Other winners include:
Schoofs Prize for Creativity
- Second place and $7,000 — "Ice Light," a replaceable edge-lighted film that creates illuminated images such as logos or advertising within ice sheets in ice arenas. The images are easy to turn on and off. Invented by mechanical engineering students Mike Casper and Anthony Nichol.
- Third place and $4,000 — "Infinitely Variable Chain-Driven Transmission," a system that uses moveable sprockets, rather than the standard derailleur, to provide an infinite number of drive ratios for bicycle riders, making a more user-friendly, robust shifting system.
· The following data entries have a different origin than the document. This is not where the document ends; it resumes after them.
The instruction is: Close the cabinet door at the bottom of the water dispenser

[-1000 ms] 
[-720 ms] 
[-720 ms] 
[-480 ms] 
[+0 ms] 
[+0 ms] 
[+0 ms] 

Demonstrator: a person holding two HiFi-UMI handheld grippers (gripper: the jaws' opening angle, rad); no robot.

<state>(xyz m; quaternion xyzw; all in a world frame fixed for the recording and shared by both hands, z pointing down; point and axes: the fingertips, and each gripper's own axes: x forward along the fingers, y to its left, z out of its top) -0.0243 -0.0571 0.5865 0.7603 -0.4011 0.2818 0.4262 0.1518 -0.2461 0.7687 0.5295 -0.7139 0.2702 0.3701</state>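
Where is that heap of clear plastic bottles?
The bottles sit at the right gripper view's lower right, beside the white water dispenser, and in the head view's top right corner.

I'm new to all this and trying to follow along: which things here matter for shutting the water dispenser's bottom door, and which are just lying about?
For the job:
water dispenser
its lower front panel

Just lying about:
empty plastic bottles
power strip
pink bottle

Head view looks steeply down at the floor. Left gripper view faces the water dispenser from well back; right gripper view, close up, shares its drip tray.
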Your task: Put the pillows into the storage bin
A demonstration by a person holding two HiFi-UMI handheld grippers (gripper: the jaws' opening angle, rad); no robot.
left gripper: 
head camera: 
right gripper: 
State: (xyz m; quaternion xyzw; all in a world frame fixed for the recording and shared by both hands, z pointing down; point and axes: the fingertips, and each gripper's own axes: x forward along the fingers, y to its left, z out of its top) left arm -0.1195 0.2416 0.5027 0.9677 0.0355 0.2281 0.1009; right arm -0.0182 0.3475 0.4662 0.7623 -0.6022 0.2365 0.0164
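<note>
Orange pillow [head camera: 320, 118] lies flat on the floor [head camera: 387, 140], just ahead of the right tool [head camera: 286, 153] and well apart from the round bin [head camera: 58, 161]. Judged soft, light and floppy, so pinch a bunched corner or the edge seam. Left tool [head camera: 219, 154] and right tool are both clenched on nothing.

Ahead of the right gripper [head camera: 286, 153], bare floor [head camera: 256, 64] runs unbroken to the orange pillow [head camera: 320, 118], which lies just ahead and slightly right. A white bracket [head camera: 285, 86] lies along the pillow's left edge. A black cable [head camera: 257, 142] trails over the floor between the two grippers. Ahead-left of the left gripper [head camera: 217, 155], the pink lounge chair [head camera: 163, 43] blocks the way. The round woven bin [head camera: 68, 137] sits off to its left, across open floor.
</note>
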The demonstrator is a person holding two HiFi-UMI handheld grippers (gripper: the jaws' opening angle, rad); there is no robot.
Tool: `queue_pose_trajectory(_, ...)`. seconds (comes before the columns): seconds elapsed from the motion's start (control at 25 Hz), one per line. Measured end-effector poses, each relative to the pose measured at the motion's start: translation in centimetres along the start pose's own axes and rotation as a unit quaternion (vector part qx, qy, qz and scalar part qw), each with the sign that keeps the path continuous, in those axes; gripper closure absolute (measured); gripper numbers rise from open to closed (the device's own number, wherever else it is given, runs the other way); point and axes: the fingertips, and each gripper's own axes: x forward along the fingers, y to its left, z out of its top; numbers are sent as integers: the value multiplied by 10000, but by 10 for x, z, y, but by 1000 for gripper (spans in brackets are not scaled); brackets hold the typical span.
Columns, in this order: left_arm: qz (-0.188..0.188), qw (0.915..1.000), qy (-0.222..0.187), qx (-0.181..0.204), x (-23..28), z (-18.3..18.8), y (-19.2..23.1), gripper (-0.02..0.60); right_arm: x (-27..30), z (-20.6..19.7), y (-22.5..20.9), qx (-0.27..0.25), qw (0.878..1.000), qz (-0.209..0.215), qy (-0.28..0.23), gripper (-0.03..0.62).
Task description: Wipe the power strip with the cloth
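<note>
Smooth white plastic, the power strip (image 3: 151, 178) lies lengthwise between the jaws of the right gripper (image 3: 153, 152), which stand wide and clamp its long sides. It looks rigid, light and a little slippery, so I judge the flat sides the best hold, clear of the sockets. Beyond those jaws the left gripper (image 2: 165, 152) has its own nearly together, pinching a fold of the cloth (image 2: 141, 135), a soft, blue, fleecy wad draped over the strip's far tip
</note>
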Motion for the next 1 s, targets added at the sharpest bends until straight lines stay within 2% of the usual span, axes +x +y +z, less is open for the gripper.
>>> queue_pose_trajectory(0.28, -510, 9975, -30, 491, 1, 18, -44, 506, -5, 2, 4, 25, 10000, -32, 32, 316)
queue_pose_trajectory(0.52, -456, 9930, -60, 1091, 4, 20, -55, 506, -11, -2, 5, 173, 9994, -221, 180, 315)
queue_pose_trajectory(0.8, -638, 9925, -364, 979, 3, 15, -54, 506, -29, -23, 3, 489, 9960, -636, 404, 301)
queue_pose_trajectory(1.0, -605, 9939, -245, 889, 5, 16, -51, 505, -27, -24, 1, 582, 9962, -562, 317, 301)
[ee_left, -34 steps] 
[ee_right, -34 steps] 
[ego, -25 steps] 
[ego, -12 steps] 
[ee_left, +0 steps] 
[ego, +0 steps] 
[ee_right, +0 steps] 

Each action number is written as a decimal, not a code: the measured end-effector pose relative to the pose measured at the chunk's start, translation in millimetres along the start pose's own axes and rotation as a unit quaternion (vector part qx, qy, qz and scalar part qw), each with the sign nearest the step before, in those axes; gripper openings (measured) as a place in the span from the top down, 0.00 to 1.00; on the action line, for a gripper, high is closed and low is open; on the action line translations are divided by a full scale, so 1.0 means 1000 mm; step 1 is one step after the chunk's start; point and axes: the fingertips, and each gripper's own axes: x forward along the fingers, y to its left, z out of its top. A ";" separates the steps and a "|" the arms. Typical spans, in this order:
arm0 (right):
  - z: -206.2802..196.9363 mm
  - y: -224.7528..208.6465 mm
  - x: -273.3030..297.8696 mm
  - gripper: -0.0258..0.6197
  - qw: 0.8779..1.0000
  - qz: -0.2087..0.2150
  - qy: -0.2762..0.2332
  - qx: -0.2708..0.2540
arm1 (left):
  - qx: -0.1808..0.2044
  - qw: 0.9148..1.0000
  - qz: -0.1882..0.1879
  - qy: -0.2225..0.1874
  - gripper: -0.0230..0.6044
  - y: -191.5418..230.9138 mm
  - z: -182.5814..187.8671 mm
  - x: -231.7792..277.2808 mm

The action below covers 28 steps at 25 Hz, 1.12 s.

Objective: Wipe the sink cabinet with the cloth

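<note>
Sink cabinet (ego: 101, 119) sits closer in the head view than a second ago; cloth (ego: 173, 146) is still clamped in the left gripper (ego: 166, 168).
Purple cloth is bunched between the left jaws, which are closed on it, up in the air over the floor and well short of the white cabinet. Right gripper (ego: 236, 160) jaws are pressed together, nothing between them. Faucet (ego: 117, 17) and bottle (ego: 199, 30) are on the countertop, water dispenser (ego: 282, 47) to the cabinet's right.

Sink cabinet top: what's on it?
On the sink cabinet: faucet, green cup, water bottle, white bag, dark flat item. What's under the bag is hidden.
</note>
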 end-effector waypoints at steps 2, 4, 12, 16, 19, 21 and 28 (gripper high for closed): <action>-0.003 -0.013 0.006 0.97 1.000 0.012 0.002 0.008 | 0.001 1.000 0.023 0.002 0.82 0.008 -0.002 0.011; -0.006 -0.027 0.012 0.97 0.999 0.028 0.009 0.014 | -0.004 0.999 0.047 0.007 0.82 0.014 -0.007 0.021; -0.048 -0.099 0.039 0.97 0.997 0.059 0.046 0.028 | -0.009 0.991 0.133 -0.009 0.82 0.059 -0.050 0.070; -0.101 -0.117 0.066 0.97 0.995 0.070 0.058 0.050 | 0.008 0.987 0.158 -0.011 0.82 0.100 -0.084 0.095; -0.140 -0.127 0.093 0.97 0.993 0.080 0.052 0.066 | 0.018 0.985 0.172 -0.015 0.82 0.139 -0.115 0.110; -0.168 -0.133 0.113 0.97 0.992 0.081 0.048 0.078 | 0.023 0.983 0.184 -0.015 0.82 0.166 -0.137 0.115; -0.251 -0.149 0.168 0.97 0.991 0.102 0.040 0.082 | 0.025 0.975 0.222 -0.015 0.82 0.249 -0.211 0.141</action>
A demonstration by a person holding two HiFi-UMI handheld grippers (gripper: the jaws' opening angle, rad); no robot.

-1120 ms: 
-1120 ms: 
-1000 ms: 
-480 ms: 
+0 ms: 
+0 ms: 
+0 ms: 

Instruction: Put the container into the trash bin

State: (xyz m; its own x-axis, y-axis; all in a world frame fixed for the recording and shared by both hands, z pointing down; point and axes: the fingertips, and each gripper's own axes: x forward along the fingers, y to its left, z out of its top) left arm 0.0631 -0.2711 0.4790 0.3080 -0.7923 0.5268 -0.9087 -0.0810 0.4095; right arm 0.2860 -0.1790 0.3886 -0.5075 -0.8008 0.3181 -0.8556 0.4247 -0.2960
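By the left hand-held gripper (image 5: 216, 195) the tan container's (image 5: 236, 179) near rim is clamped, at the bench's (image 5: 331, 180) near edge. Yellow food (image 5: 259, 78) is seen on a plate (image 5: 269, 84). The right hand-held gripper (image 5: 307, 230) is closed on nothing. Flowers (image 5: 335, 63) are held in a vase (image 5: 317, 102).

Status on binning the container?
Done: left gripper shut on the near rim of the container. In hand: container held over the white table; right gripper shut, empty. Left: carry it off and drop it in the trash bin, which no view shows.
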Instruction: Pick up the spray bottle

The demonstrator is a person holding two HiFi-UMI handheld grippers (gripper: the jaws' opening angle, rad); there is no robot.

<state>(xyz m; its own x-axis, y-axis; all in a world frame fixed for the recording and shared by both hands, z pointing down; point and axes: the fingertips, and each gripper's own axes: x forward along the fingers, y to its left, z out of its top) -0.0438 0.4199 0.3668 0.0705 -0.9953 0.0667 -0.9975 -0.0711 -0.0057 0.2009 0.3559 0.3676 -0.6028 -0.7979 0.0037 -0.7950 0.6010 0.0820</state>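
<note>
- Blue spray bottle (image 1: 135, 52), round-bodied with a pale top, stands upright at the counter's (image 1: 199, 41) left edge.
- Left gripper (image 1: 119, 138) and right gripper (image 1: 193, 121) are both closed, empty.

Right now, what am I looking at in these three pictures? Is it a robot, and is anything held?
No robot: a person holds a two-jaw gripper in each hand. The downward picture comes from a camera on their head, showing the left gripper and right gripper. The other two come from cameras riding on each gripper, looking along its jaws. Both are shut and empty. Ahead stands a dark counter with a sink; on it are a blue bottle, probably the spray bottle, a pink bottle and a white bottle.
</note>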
Invented by mechanical engineering student Jason Zuleger.
- Fourth place and $1,000 (tie) — "Air-Tuner Drum System," a pneumatically driven device for tuning drums quickly and accurately. Invented by mechanical engineering student Joshua Lohr.
- Fourth place and $1,000 (tie) — "Laptop EZ Store," a removable desk-mounted laptop support that doubles as a space-efficient storage device. Invented by business student Peter Norenberg and mechanical engineering student Grant McNeilly.
- Fourth place and $1,000 (tie) — "Barrel Tattoo Machine," an improved, battery-operated tattoo machine that is easier for artists to handle. Invented by mechanical engineering student Andrew Lawson.
- Best presentation and $1,000 — "S-BMX Conversion Kit," a conversion kit that quickly transforms BMX-style bicycles into downhill skiing machines for the extreme sport ski-biking. Invented by engineering mechanics and astronautics students Eric Schroeder, Mike Guthrie, Aaron "Sonny" Nimityongskul and Luke Henke.
Tong Prototype Prize
- Second place and $1,250 — "Flexi-Desk," an adjustable, portable computer desk. Invented by engineering mechanics and astronautics student Trenton Kirchdoerfer.
- Third place and $700 — "Ice Net X," a novel tool for landing large fish while ice fishing. Invented by engineering mechanics and astronautics students Nick Passint, Joe Cessna and Bryan Wilson.
The competitions are sponsored by the UW Technology Enterprise Cooperative. The Schoofs Prize is funded by Richard J. Schoofs, who received a bachelor of science degree in chemical engineering in 1953 from UW-Madison. The Tong Prototype Prizes and grants are sponsored by the Tong Family Foundation, including COE alumnus Peter P. Tong, who received his master of science degree in electrical and computer engineering in 1965.